■ **WORK TO COMPLETE**: Reproduce all the entries exactly.

▼▼▼

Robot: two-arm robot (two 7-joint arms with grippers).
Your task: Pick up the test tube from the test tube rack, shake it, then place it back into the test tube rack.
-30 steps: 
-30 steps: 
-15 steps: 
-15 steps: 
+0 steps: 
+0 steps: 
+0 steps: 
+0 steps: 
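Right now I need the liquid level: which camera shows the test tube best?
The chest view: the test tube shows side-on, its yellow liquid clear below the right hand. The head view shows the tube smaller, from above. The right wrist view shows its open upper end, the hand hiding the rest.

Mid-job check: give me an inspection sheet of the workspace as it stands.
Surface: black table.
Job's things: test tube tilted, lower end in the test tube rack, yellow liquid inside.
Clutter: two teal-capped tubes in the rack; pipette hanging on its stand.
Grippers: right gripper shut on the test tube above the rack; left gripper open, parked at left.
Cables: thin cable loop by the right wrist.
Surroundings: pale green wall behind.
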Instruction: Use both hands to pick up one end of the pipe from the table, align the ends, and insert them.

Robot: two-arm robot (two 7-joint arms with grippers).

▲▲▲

■ **RESULT OF THE EXERCISE**:
Robot: two-arm robot (two 7-joint arms with grippers).
Your task: Pick up the test tube from the test tube rack, shake it, then place it back into the test tube rack.
-30 steps: 
-30 steps: 
-15 steps: 
-15 steps: 
+0 steps: 
+0 steps: 
+0 steps: 
+0 steps: 
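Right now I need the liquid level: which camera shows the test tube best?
The chest view: the test tube shows side-on, its yellow liquid clear below the right hand. The head view shows the tube smaller, from above. The right wrist view shows its open upper end, the hand hiding the rest.

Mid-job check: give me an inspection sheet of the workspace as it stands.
Surface: black table.
Job's things: test tube tilted, lower end in the test tube rack, yellow liquid inside.
Clutter: two teal-capped tubes in the rack; pipette hanging on its stand.
Grippers: right gripper shut on the test tube above the rack; left gripper open, parked at left.
Cables: thin cable loop by the right wrist.
Surroundings: pale green wall behind.
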Instruction: Use both hands to pick up one end of the pipe from the table, align the ends, and insert them.

Robot: two-arm robot (two 7-joint arms with grippers).

No further work remains in this exercise.